Using the material that follows, output exactly the lines from the one containing "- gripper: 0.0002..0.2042" through the one containing "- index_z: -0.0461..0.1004", with both ends kept.

▸ Material provided
- - - -

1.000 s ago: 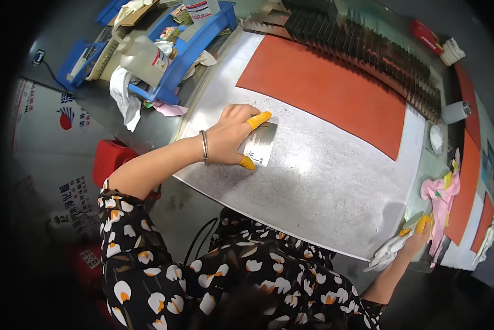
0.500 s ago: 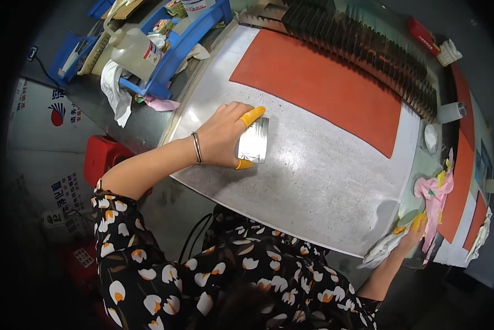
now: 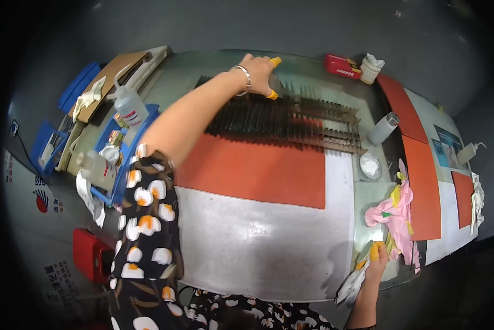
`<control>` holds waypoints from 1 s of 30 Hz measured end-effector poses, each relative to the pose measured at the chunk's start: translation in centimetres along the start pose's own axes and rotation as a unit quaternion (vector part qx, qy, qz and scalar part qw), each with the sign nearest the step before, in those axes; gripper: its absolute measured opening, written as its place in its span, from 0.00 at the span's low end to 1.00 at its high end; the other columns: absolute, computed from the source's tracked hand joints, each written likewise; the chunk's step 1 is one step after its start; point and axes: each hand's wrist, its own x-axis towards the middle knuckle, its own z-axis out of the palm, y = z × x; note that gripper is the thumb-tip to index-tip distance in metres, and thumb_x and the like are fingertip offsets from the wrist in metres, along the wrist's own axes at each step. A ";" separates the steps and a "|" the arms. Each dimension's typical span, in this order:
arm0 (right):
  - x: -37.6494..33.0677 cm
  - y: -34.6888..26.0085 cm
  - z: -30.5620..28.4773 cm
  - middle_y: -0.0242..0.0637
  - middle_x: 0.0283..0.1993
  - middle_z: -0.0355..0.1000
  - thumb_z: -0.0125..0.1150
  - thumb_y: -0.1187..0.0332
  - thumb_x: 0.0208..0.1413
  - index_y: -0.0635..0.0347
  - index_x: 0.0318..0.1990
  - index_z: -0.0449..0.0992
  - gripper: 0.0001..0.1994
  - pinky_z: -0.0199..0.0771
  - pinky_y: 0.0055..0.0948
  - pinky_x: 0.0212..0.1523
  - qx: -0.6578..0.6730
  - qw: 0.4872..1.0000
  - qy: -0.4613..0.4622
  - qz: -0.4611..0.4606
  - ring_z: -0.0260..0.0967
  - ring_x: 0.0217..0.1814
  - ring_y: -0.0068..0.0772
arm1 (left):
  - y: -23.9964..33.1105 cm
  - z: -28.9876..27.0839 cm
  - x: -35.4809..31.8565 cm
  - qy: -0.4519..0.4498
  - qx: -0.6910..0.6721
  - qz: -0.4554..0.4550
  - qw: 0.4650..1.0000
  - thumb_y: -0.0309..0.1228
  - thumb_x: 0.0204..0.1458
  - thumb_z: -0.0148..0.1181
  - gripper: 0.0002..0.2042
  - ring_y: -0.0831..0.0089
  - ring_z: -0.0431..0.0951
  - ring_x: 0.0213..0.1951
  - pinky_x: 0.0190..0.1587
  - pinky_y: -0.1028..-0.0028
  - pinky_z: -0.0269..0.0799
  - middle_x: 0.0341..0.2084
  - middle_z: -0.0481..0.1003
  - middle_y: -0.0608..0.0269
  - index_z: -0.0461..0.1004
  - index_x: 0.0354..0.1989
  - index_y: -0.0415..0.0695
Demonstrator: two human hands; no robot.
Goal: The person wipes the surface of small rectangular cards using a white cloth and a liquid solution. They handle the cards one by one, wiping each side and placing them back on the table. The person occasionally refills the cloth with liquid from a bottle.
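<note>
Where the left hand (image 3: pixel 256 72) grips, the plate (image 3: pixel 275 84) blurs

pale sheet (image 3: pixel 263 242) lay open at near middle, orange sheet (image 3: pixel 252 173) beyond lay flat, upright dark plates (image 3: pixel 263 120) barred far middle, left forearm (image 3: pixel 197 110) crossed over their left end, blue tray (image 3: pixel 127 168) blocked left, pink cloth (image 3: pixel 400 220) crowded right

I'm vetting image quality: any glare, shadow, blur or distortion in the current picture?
Head view: glare on the grey mat, a soft shadow beside it; same view: the mat's near edge bows, corners fade black; same view: detail between the left hand fingertips is indistinct.
</note>
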 end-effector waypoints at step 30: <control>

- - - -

▸ Exercise response
  - gripper: 0.0002..0.2042
  - ring_y: -0.0831..0.0089
  - ring_z: -0.0431..0.0951
  - ring_x: 0.0213..0.1951
  - pinky_x: 0.0190..0.1587
  - pinky_y: -0.1028..-0.0028
  - pinky_z: -0.0269..0.0799
  - middle_x: 0.0341..0.2084
  - middle_z: -0.0481..0.1003
  - middle_y: -0.0608..0.0269
  - index_z: -0.0461..0.1004

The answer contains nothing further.